EXERCISE INSTRUCTIONS. Set down the data below in full, exactly as it reads, but without the pictures.
══ THE DATA
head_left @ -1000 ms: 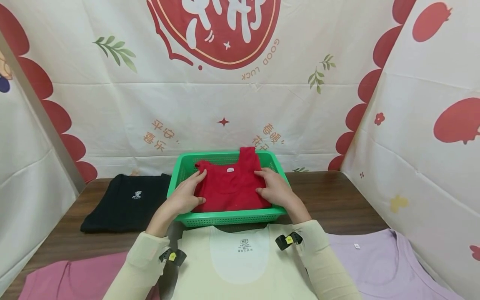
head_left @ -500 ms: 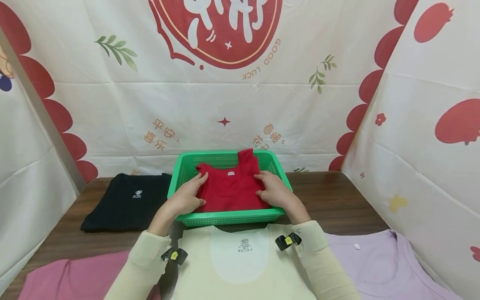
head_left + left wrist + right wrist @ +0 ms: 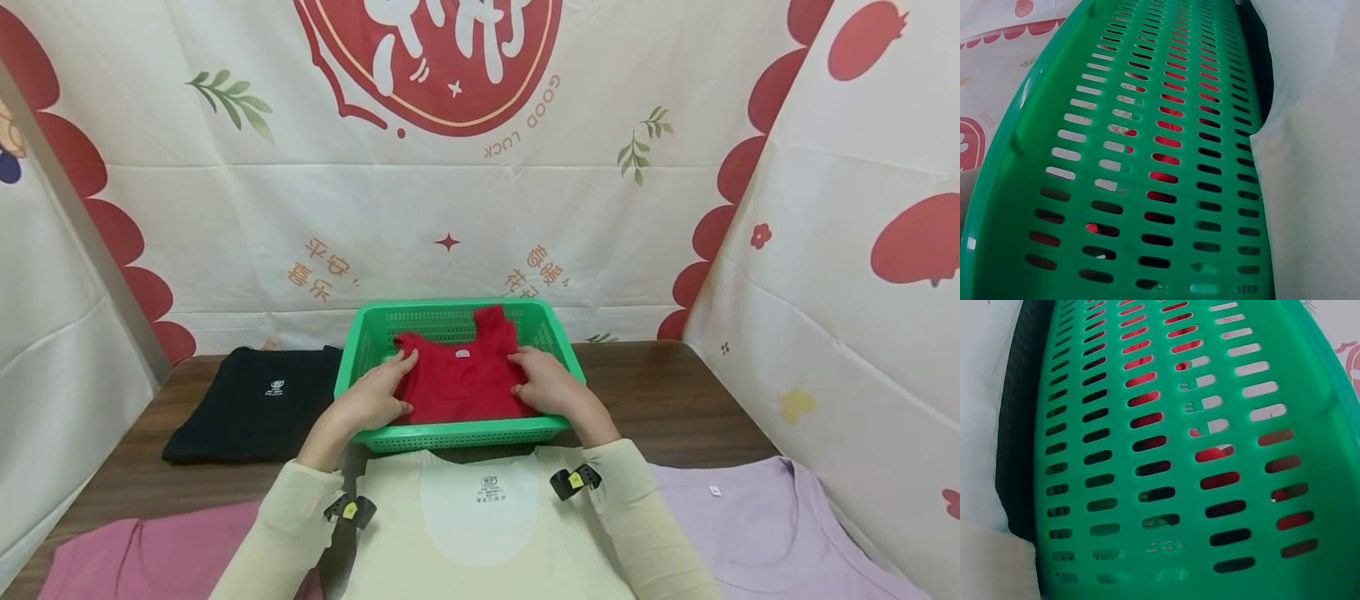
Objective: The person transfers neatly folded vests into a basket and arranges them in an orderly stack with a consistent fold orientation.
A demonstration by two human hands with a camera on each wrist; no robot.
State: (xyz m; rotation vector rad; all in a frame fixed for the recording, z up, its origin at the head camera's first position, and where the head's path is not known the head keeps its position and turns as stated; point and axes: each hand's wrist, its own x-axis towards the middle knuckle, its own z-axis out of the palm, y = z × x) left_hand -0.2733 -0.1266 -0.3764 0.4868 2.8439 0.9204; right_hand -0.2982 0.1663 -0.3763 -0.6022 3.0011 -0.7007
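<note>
Two hands reach over the near rim of a green basket [image 3: 465, 435], one on each side of the red garment [image 3: 457, 387] lying inside it. The left hand [image 3: 366, 398] meets the garment's left side, thumb spread away from the fingers, which lie fairly straight. The right hand [image 3: 552, 385] mirrors it on the right side, fingers extended, thumb apart, fingertips against the cloth. The garment's neckline and small pale label [image 3: 462, 353] face up, and one strap sticks up at the far right, inside the basket. Both wrists carry black bands [image 3: 350, 511] over pale sleeves [image 3: 633, 500].

The basket stands at the far middle of the brown worktop [image 3: 667, 400], before a printed cloth backdrop [image 3: 390, 217]. Just left of it lies a folded black garment [image 3: 243, 408]; a pink garment [image 3: 165, 550] is at the near left, a cream garment [image 3: 480, 533] directly on the near side, and a lilac garment [image 3: 757, 525] at the near right. Down by the wrists, the slotted basket wall blocks most of the sight; the red showing through is probably that same garment.
</note>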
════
EXERCISE RESULT.
head_left @ -1000 ms: 
head_left @ -500 ms: 
head_left + left wrist + right wrist @ +0 ms: 
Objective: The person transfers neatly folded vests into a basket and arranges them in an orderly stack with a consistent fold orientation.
A demonstration by two human hands with a camera on each wrist; no robot.
State: (xyz m; rotation vector rad; all in a frame fixed for the recording, z up, its origin at the head camera's first position, and where the head's path is not known the head keeps its position and turns as stated; point and axes: each hand's wrist, its own x-axis towards the middle knuckle, its own z-axis out of the palm, y = z × x) left_hand -0.2733 -0.1266 -0.3764 0.4868 2.8439 0.9204; right_hand -0.2982 0.1663 -0.3763 -0.6022 3.0011 -0.7007
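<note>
Two hands reach over the near rim of a green basket [image 3: 465, 435], one on each side of the red garment [image 3: 457, 387] lying inside it. The left hand [image 3: 366, 398] meets the garment's left side, thumb spread away from the fingers, which lie fairly straight. The right hand [image 3: 552, 385] mirrors it on the right side, fingers extended, thumb apart, fingertips against the cloth. The garment's neckline and small pale label [image 3: 462, 353] face up, and one strap sticks up at the far right, inside the basket. Both wrists carry black bands [image 3: 350, 511] over pale sleeves [image 3: 633, 500].

The basket stands at the far middle of the brown worktop [image 3: 667, 400], before a printed cloth backdrop [image 3: 390, 217]. Just left of it lies a folded black garment [image 3: 243, 408]; a pink garment [image 3: 165, 550] is at the near left, a cream garment [image 3: 480, 533] directly on the near side, and a lilac garment [image 3: 757, 525] at the near right. Down by the wrists, the slotted basket wall blocks most of the sight; the red showing through is probably that same garment.
</note>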

The response to this exercise is done.